Exercise objective: Would you output the listing exactly, with every image omitted?

Data block:
────────────────────────────────────────

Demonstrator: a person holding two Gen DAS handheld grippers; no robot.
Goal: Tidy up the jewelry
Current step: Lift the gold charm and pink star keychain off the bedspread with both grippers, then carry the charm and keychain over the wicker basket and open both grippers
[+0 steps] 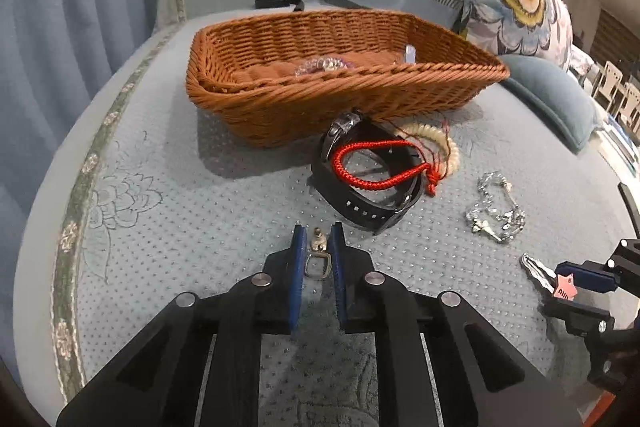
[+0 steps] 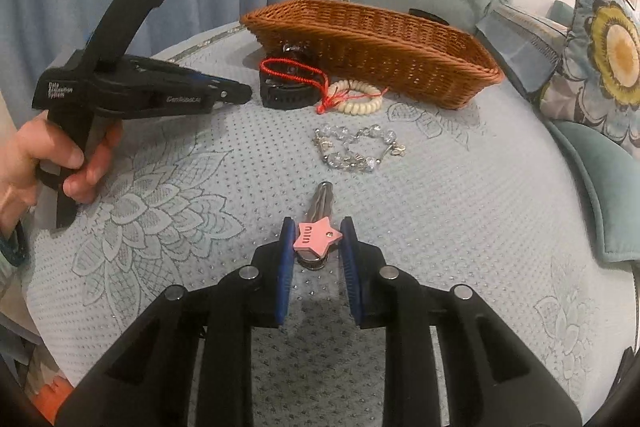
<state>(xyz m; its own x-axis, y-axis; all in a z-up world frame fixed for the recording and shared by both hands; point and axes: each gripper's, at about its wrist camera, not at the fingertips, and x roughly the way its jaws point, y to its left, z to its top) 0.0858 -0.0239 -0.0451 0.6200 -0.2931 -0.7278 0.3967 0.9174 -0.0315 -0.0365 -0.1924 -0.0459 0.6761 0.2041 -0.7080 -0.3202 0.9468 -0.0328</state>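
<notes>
The left gripper (image 1: 317,247) is clenched on a small metal ring charm (image 1: 317,259) low on the quilted bed cover (image 1: 168,227). The right gripper (image 2: 314,241) has its pads closed against a pink star hair clip (image 2: 316,233), whose metal end points away toward the far side.

Open room lies mostly on the left of the bed cover, between the embroidered border (image 1: 76,211) and the wicker basket (image 1: 280,107). The basket stands at the far middle, with a pillow behind it and cushions crowding the right edge. Tight against its near wall lie a black watch (image 1: 360,203), a red cord bracelet (image 1: 380,163) draped over it, and a cream bead bracelet (image 1: 436,143) touching both. A crystal chain bracelet (image 2: 356,147) lies apart, between that cluster and the clip, with bare cover around it.

The left wrist view looks over the basket rim to a pale beaded bracelet (image 1: 320,65) and a small clear item inside. The right wrist view shows only the basket's outer wall, but it shows the hand (image 2: 44,155) gripping the left tool's handle at the near left.
</notes>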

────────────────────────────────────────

Response area:
Demonstrator: a person holding two Gen DAS handheld grippers; no robot.
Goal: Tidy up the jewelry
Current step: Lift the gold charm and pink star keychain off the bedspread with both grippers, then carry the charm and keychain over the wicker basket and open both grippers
[+0 steps] 
[+0 steps] 
<state>(xyz m; its own x-axis, y-axis; all in a z-up world frame fixed for the recording and shared by both hands; point and axes: each gripper's, at about its wrist camera, not at the fingertips, and x roughly the way its jaws point, y to its left, z to its top) 0.0858 -0.0239 -0.0451 0.6200 -0.2931 -0.7278 0.3967 0.9174 -0.0315 -0.0365 -0.1924 -0.0459 0.6761 0.2041 -0.7080 -0.3202 0.9468 -0.0328</state>
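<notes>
The left gripper (image 1: 317,247) is clenched on a small metal ring charm (image 1: 317,259) low on the quilted bed cover (image 1: 168,227). The right gripper (image 2: 314,241) has its pads closed against a pink star hair clip (image 2: 316,233), whose metal end points away toward the far side.

Open room lies mostly on the left of the bed cover, between the embroidered border (image 1: 76,211) and the wicker basket (image 1: 280,107). The basket stands at the far middle, with a pillow behind it and cushions crowding the right edge. Tight against its near wall lie a black watch (image 1: 360,203), a red cord bracelet (image 1: 380,163) draped over it, and a cream bead bracelet (image 1: 436,143) touching both. A crystal chain bracelet (image 2: 356,147) lies apart, between that cluster and the clip, with bare cover around it.

The left wrist view looks over the basket rim to a pale beaded bracelet (image 1: 320,65) and a small clear item inside. The right wrist view shows only the basket's outer wall, but it shows the hand (image 2: 44,155) gripping the left tool's handle at the near left.
</notes>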

Nothing else is left to add to this answer.